La mañana de la convocatoria estuvo cargada de expectativas. Era un deber para con la patria y la patria es tan sublime como la madre. Uno a uno fuimos llegando al regimiento. Salir del mundo de la familia para entrar a otro que, según los mayores, te haría hombre. Ahí sí que no tendrás elección: comerás el guiso de mondongo o te morirás de hambre. Dormirás en el suelo y aprenderás a obedecer. Y recordaba las anécdotas de los primos mayores, uno en la marina, el otro en el ejército y a la vuelta ya eran hombres hechos y derechos. Pero el aire estaba enrarecido. En nada se parecía al anecdotario familiar. Si hasta la foto de papá, con su ropa de soldado, sonriendo con sus camaradas parecía una postal inexistente. Me puse en la fila y sentí que estábamos cruzados por una misma fibra: de miedo, de espanto, de sentir que ya no podíamos dar marcha atrás y que las órdenes, los exabruptos, las ironías del oficial de turno eran insignificantes frente a las bravuconadas del sargento, idéntico a los malditos de las revistas de historietas. Lo teníamos ahí, frente a nosotros y no quedaba más que cobijarse en el miedo colectivo. Uno a uno nos fue nombrando: un paso adelante y alguna expresión de deshonra o vergüenza.
Cuando lo nombraron a José Talguero, se adelantó, hizo la venia y gritó:
—¡Ordene mi sargento!
El sargento Ochoa quedó sorprendido, ante la impensada reacción del recluta nuevito.

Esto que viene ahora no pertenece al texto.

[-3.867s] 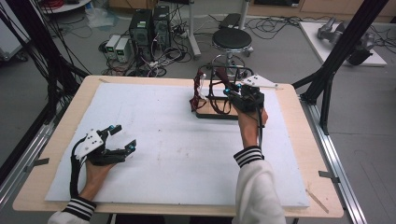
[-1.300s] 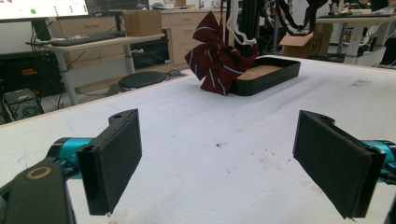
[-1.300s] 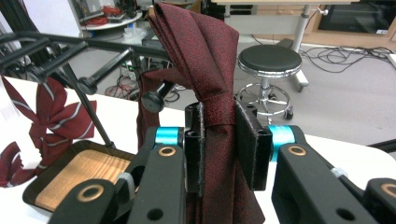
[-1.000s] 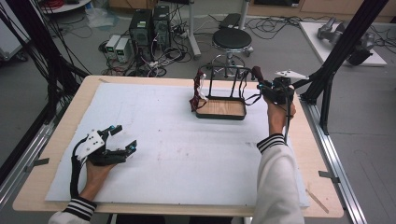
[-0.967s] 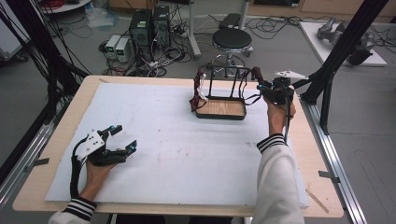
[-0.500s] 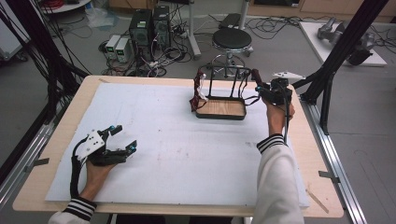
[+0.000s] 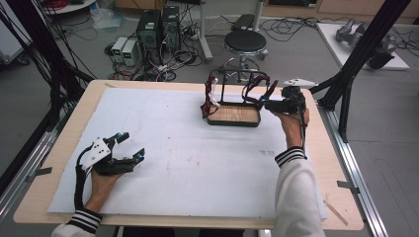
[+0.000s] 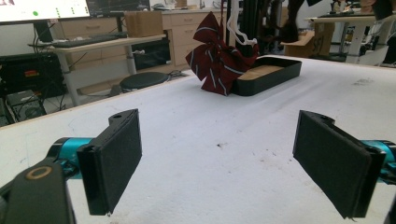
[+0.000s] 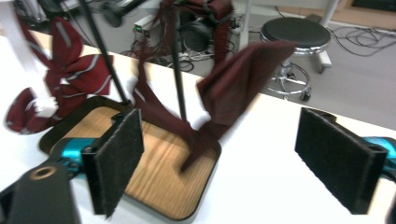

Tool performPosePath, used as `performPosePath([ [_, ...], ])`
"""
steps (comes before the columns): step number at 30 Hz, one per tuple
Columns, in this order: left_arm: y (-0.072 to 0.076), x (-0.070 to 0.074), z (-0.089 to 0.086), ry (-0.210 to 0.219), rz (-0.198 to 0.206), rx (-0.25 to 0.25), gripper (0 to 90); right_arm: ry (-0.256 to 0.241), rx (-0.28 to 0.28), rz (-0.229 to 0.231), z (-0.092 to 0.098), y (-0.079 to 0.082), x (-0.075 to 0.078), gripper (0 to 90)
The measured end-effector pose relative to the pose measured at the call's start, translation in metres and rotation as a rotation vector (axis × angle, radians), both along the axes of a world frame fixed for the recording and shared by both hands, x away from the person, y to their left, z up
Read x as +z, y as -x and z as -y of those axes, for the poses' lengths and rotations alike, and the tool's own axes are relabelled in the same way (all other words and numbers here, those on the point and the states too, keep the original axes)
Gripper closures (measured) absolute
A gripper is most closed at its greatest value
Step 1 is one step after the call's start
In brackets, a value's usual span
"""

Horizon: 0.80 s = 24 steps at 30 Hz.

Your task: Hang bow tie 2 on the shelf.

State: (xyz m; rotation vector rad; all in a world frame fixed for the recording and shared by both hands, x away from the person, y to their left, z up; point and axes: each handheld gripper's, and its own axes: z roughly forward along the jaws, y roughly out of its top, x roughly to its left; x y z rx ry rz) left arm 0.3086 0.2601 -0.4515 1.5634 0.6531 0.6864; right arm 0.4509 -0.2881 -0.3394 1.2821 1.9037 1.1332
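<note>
A black tray with a wooden floor (image 7: 233,114) stands at the table's far middle. A thin black frame rises from it, hung with dark red bow ties. A striped red bow tie (image 7: 210,98) hangs at its left end and a plain dark red one (image 7: 253,85) at its right. My right gripper (image 7: 267,94) is open just right of the frame, close to the plain tie with nothing between its pads. In the right gripper view that tie (image 9: 238,84) droops to the tray floor (image 9: 154,172). My left gripper (image 7: 132,144) rests open at the near left, pointing toward the striped tie (image 8: 219,65).
A white sheet (image 7: 188,148) covers most of the wooden tabletop (image 7: 331,163). Beyond the far edge stand a black stool (image 7: 245,42), computer cases (image 7: 158,27) and loose cables. Black frame posts (image 7: 356,54) rise at the right.
Since the earliest frame my right gripper has drawn back from over the rack to its right side. Over the last second it has barely moved. The left gripper has stayed put.
</note>
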Motion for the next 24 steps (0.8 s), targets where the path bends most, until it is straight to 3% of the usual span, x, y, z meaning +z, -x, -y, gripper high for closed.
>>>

Para demostrar su autoridad contestó:
—Soldado Talguero, desde este momento usted estará a mi lado, ¿me entiende? ¡A - mi – lado! ¡Diez pasos al frente!
—Sí, mi sargento.
Dio los diez pasos y se cuadró al lado de Ochoa.
—A ver, soldado Talguero, mande a la cuadra a estos reclutas inútiles.
Talguero lo miró, hizo la venia, giró sobre sus talones cuarenta y cinco grados, irguió el pecho y vociferó:
—Soldados clase 58, ¡Rompan filas y carrera march hacia la cuadra!
Así fue como Talguero, desde la primera noche, no durmió con nosotros en el barracón de los reclutas. Una habitación contigua a la guardia fue la distancia que tomó del resto de los compañeros.
Con el llamado de diana, él ya estaba en el marco de la puerta del barracón ordenando levantarse, higienizarse y dirigirse en tres minutos al comedor. Ochoa, a su lado, le hizo una seña con la mano y Talguero, subido a un banco nos arengó:
—Acá no está papá ni mamá para que los apañen. Acá vienen a hacerse hombres, a defender a la patria, a respetar a sus superiores, a cumplir todas y cada una de las ordenes que les impartamos ¿Está claro?
Nadie respondió.
—¿Esta claro, reclutas?
Un sí, tímido, resonó en el barracón.
—¡No escucho bien! ¿Usted escuchó algo, mi sargento?
Ochoa meneó la cabeza.
—El sargento no escucho nada —advirtió Talguero— y eso es malo. Vuelvo a preguntar: ¿Está claro que aquí no pueden andar con mariconadas?
Un sí extendido satisfizo al improvisado dragoneante que recibió de su superior una palmada afectuosa en el hombro.
Así fue como Talguero se convirtió en la sombra del Sargento Ochoa.
Y lo dejamos ser, hasta que alguien nos puso en preaviso: En el colegio secundario, era un celador más y se había atrevido a marcar a su compañero de banco para que lo amonestaran.
Los lunes a la noche el sargento se juntaba en el casino con sus colegas.El barracón simuló dormir y le caímos a Talguero.
Al toque de diana el sargento Ochoa amaneció sin su sombra.